PROBLEM DETAILS
From first line to last, transcribe the listing exactly and skip any image.

DATA SECTION
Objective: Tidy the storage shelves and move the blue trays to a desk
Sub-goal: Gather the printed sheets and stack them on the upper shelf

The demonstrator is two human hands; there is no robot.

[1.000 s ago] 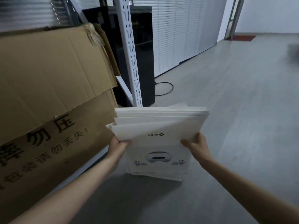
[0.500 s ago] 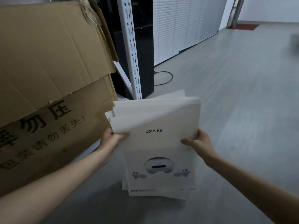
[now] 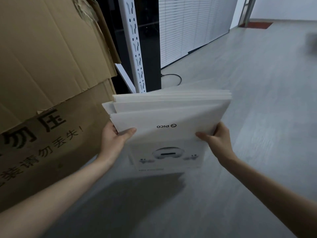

RESULT OF THE TASK
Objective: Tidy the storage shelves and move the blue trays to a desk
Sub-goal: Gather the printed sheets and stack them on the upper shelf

The demonstrator is two human hands; there is no robot.

[1.000 s ago] 
[0.500 s ago] 
[now] 

Work on this exercise is finished, so nothing remains.